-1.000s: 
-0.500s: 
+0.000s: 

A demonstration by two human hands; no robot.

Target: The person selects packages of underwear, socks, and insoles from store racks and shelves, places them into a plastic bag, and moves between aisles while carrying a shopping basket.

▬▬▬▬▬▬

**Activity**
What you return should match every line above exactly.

**Reply**
-1.000s: 
-0.500s: 
+0.000s: 

A demonstration by two human hands; no robot.

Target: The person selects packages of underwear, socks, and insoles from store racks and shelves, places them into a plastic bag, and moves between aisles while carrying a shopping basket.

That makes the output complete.